#### Work required:
Using the records below, transcribe word for word the stretch from the line that contains "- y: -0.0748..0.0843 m" through the line that contains "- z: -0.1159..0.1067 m", both end lines included, and nothing else.

====== The input ======

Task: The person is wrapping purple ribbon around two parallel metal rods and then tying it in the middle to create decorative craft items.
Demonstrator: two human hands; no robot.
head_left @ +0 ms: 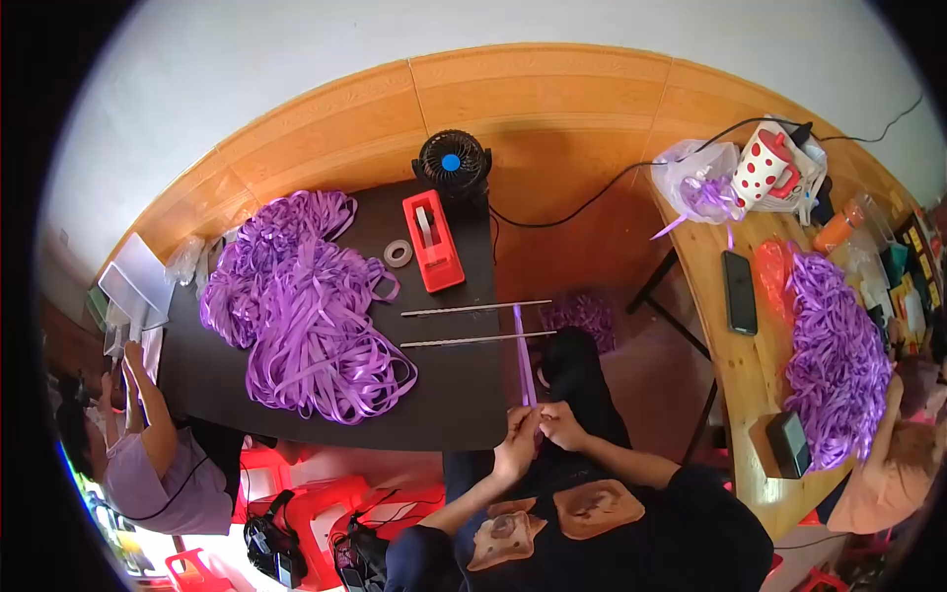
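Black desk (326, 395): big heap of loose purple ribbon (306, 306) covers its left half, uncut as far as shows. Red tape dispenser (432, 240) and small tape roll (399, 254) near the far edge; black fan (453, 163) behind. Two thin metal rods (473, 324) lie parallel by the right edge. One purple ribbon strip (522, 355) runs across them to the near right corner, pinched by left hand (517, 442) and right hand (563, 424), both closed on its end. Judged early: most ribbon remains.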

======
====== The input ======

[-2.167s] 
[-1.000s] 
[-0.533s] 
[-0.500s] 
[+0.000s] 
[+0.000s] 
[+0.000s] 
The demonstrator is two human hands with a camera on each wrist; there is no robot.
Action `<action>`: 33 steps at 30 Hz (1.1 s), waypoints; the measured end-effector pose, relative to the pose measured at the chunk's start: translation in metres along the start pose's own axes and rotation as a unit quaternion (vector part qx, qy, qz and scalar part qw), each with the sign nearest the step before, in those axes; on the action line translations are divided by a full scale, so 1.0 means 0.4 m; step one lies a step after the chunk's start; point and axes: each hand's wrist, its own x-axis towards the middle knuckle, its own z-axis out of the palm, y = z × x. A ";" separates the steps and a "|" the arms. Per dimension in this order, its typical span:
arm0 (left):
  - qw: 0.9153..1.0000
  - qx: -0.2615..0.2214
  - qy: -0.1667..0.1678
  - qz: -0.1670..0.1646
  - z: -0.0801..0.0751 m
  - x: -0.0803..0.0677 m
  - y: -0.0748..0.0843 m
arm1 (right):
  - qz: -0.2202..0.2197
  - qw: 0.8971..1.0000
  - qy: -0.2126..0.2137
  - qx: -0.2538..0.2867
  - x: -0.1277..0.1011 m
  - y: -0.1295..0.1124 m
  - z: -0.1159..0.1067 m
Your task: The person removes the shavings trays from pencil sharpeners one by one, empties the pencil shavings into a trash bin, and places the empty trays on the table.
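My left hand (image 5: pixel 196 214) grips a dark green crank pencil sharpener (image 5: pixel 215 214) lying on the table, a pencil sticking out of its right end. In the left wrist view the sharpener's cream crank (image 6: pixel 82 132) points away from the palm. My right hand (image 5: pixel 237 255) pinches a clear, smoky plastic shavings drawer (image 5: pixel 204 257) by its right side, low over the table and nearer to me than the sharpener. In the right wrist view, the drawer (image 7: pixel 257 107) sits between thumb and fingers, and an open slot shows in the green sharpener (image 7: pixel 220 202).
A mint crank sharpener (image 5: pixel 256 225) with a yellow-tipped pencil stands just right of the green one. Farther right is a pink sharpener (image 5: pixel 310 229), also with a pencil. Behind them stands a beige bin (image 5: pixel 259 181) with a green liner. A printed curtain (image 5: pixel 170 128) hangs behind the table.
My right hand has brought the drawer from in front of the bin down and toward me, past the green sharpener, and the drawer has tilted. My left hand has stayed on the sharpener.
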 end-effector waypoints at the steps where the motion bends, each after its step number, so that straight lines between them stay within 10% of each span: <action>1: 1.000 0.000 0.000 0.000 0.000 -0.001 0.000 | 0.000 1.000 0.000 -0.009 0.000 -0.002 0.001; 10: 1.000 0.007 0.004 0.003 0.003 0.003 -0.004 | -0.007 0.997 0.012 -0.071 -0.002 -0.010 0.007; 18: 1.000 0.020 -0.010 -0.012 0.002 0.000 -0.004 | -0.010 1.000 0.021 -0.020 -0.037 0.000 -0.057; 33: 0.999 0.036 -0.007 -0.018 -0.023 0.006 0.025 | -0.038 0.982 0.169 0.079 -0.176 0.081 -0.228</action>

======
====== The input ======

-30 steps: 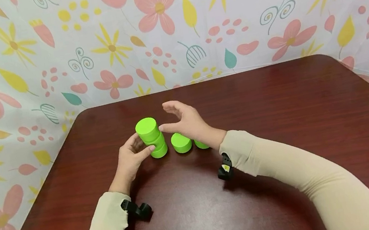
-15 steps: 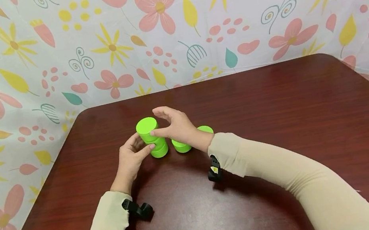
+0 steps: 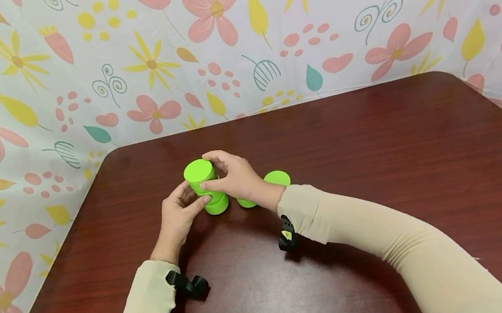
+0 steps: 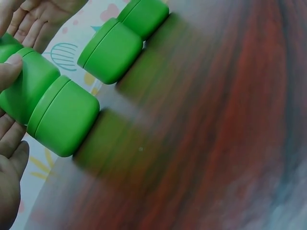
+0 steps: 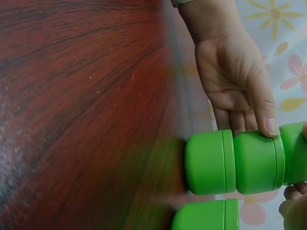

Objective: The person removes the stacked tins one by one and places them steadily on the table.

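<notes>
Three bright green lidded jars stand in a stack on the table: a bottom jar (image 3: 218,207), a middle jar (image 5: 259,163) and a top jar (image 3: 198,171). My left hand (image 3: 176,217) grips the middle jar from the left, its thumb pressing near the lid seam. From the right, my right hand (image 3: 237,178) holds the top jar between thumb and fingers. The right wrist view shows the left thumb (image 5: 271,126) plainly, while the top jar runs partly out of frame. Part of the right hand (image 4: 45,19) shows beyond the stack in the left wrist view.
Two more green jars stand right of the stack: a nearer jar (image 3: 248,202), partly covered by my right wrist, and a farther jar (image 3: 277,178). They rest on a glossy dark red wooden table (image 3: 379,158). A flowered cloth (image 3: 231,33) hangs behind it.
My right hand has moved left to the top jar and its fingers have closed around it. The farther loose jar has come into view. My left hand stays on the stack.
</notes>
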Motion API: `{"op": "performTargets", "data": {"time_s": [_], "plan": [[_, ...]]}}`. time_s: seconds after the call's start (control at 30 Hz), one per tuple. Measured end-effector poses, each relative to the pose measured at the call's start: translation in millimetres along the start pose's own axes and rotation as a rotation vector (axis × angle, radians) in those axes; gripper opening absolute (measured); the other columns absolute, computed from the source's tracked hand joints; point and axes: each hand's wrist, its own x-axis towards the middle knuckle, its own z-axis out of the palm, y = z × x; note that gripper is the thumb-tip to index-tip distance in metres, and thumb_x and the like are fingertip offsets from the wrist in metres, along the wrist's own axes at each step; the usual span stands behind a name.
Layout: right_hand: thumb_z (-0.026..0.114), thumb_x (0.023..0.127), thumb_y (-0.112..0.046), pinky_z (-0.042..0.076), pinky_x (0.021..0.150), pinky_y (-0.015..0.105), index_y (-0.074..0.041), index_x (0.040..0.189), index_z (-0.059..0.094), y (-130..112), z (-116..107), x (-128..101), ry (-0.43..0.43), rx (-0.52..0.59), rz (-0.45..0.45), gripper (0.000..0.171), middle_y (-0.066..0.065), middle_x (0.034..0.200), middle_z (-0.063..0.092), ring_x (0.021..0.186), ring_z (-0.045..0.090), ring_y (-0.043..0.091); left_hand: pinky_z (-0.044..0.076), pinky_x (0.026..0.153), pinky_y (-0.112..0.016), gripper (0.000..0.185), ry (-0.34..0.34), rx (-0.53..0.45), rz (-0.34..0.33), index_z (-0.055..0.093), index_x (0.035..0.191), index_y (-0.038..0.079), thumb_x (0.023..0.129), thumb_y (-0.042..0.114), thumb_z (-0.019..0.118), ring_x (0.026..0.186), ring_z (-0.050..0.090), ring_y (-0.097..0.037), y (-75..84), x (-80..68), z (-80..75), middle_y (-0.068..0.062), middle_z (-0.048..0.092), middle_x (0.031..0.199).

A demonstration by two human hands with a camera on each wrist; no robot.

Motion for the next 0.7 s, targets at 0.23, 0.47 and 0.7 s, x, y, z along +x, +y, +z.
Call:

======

#### Result for this exercise:
  - y: -0.0748..0.0843 m
arm1 (right):
  - qz: -0.2202..0.2197
  - qw: 0.8971..1.0000
  - qy: -0.2126..0.2137
  - qx: -0.2538..0.2867
  - x: -0.1277..0.1011 m
  - y: -0.1295..0.1124 m
  - z: -0.1159..0.1067 m

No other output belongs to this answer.